Her One Mistake

Her One Mistake

Heidi Perks



For Bethany and Joseph.

Dream big and believe in yourselves.





NOW


My name is Charlotte Reynolds.” I lean forward to speak into the microphone, though I’m not sure why. It just feels imperative that I at least get my name across clearly. Reaching out for the glass in front of me, I grip it between my fingertips, pushing it slowly in counterclockwise circles, watching the water inside ripple.

The clock on the otherwise bare white wall flashes 9:16 p.m. in bright red lights. My children should be in bed by now. Tom said he would stay the night and sleep in the spare room. “Don’t worry,” he told me when I called him earlier. “I won’t go anywhere until you’re home.” That isn’t what I’m worrying about, but I didn’t say as much.
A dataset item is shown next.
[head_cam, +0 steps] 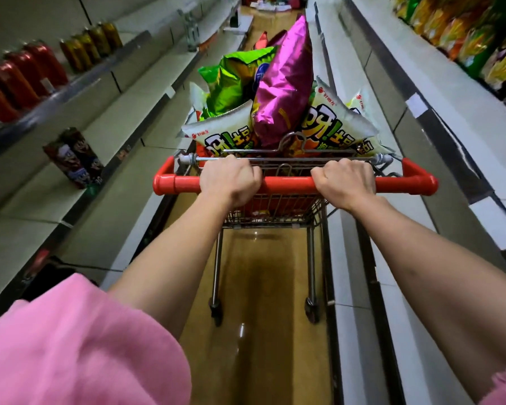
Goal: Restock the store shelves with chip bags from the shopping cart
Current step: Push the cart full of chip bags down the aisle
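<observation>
Both hands (287, 178) around red cart handle (287, 182), mid-aisle

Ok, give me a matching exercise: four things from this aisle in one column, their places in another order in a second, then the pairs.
Things:
1. purple bag
2. red cans
3. left hand
4. green bag

Places:
A. on a left-side shelf
B. gripping the cart handle
C. upright in the middle of the cart
D. in the cart, left of the purple bag

Pairs: 1-C, 2-A, 3-B, 4-D
</observation>
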`<act>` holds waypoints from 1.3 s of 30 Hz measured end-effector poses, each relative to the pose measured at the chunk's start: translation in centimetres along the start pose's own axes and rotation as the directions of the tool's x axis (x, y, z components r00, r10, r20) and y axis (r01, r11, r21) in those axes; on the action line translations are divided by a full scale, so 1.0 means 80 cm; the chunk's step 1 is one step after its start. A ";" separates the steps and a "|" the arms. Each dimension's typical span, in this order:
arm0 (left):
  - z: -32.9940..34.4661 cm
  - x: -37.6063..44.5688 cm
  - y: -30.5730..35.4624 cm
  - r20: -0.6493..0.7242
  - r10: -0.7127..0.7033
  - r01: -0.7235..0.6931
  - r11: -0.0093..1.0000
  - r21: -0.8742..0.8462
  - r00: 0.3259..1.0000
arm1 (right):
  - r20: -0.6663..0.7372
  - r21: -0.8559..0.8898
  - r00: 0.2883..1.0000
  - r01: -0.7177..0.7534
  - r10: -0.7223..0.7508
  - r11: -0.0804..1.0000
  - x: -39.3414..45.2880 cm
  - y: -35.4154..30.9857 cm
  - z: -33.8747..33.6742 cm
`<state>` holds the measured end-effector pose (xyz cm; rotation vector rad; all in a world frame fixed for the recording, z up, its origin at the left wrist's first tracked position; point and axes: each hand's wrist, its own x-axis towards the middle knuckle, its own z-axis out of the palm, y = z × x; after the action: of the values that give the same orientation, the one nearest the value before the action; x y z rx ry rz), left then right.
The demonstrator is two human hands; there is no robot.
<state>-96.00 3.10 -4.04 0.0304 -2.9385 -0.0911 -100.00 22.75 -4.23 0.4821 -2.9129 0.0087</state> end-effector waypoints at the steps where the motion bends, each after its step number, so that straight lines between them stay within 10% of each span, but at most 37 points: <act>1: 0.002 0.015 -0.007 -0.001 0.004 -0.004 1.000 0.002 1.000 | -0.002 0.005 1.000 -0.002 0.002 1.000 0.015 -0.002 0.003; 39: 0.114 0.633 -0.214 -0.002 0.077 -0.077 0.996 0.037 0.997 | -0.034 -0.012 0.995 -0.099 0.099 0.995 0.632 -0.019 0.118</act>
<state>-147.18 -14.76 -3.97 -0.0777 -2.9339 -0.0255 -148.19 4.83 -4.10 0.3320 -2.8989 0.0112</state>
Home feels so far away from this airless, whitewashed room with its three chairs and desk and the microphone balanced on one end of it, and I wonder how long I’ll be here. How long can they keep me before they decide what comes next? Ever since the school fair two weeks ago I’ve dreaded leaving my children. I’d do anything to be tucking them into bed right now so I can breathe in their familiar smells, read them that one more story they always beg for.

“They’re not holding you, are they?” Tom had asked me on the phone.
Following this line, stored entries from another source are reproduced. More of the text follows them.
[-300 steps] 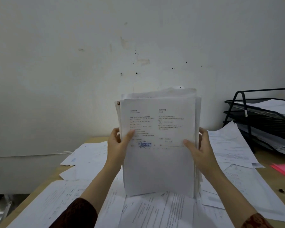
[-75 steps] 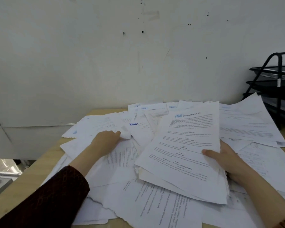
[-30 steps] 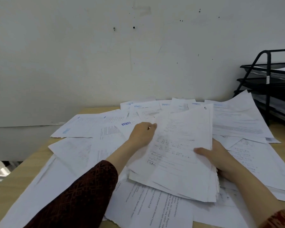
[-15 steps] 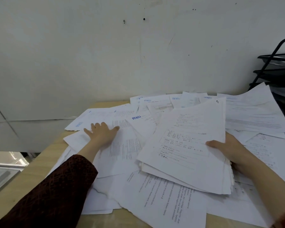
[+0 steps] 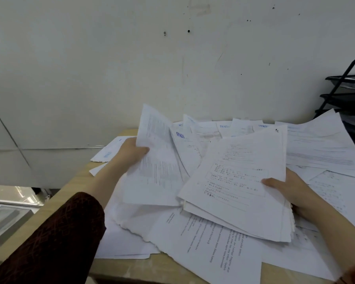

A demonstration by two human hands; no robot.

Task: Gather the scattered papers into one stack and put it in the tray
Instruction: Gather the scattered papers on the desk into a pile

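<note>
Mid-gather: my left hand (image 5: 131, 154) pinches a loose sheet (image 5: 158, 167) at ten o'clock, my right hand (image 5: 291, 193) grips the stack (image 5: 240, 185) at three, tray (image 5: 350, 103) far at two; next, lay it on top

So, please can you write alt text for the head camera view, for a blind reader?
A person's right hand grips a thick stack of papers while the left hand lifts a sheet from loose papers covering a wooden table. A black tray rack stands far right.
</note>
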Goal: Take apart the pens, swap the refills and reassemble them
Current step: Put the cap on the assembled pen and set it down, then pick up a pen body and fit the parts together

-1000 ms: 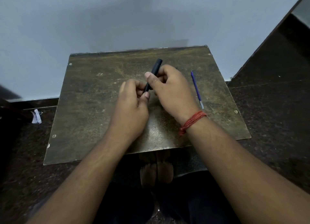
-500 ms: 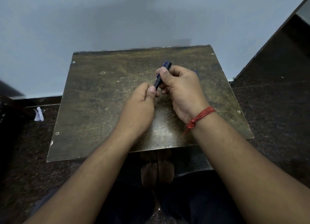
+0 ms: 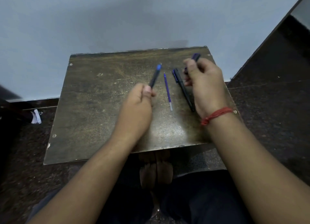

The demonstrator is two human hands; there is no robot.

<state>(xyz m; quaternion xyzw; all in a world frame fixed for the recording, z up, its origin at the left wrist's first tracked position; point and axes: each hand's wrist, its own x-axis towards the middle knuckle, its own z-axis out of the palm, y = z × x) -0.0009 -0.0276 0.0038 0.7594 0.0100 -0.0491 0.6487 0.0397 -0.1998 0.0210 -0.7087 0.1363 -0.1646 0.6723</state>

“No, they just want to ask me a few questions.” I brushed off the fact I was in a police station as if it were nothing. I didn’t tell Tom the detective had asked if I’d wanted someone to be with me, that I’d refused and had told her as breezily as I could that I didn’t need anyone as I’d happily tell her what I knew.

My fingers begin to tingle and I pull them away from the glass to hide them under the table, squeezing them tightly, willing the blood to rush back into them.

“So, Charlotte,” the detective starts in a slow drawl. She asked me if she can use my first name but hasn’t offered me the privilege in return. I know her name is Susanne because she said as much for the recording, but I expect she knows I won’t call her that. Not when she introduced herself as Detective Rawlings to reinforce who is in control.

My breath sticks tightly in my throat as I wait for her to ask what I was doing there tonight. In many ways, the truth would be the easy option. I wonder if I told her, if she’d let me leave now so I can go home to my children.

The detective is interrupted by a knock on the door, and she looks up as a police officer pokes her head into the room. “Captain Hayes is on his way from Dorset,” the officer says. “ETA three hours.”

Rawlings nods her thanks and the door closes again. Hayes is the Senior Investigating Officer of what has become the Alice Hodder case. He’s been a constant fixture in my life for the last two weeks, and I wonder if they’ll keep me here until he arrives because I assume he will want to speak to me. The thought that I could be cooped up inside this room for another three hours makes the walls close in tighter. I don’t remember ever feeling claustrophobic, but right now the sense of being trapped makes me feel light-headed, and my eyes flicker as they try to adjust again.

“Are you okay?” Detective Rawlings asks. Her words sound rough. They give the impression it would annoy her if I weren’t. She has dyed blond hair scraped back into a tight bun, which shows the black of her roots. She looks young, no more than thirty, and has plastered too much bright red lipstick onto her very full lips.

I hold a hand against my mouth and hope the nausea passes. I nod and reach for the glass of water to take a sip. “Yes,” I say. “Thank you, I’ll be okay. I just feel a little sick.”

Detective Rawlings purses her red lips and sits back in her chair. She’s in no rush.

“So,” she begins again, and asks her first question, but it isn’t the one I was expecting. “Let’s start by you telling me what happened thirteen days ago. The day of the fair.”





CHARLOTTE’S STORY





BEFORE


CHARLOTTE


At exactly ten o’clock on Saturday morning the doorbell rang, and I knew it would be Harriet because she was never a minute late. I emerged from the bathroom, still in my pajamas, as the bell sounded a second time. Flicking back the curtains to be sure it was her, I saw Harriet hovering on the doorstep, her arm tightly gripped around her daughter’s shoulders. Her head was hung low as she spoke to Alice. The little girl beside her nodded as she turned and nestled her head into her mother’s waist.

My own children’s screams erupted from downstairs. The two girls’ voices battled to be heard over one another. Evie was now drowning out Molly with a constant, piercing whine, and as I fled down the stairs, I could just make out Molly crying at her younger sister to shut up.

“Will you both stop shouting!” I yelled as I reached the bottom. My eldest, Jack, sat oblivious in the playroom, earphones on, zoned into a game on the iPad that I wished Tom had never bought him. How I sometimes envied Jack’s ability to shut himself in his own world. I picked Evie off the floor, wiping a hand across her damp face and rubbing at the marmalade smeared upward from both corners of her mouth. “You look like the Joker.”

Evie stared back at me. At three she was still suffering from the terrible twos. She had at least thankfully stopped bawling and was now kicking one foot against the other. “Come on, let’s play nicely for Alice’s sake,” I said as I opened the door.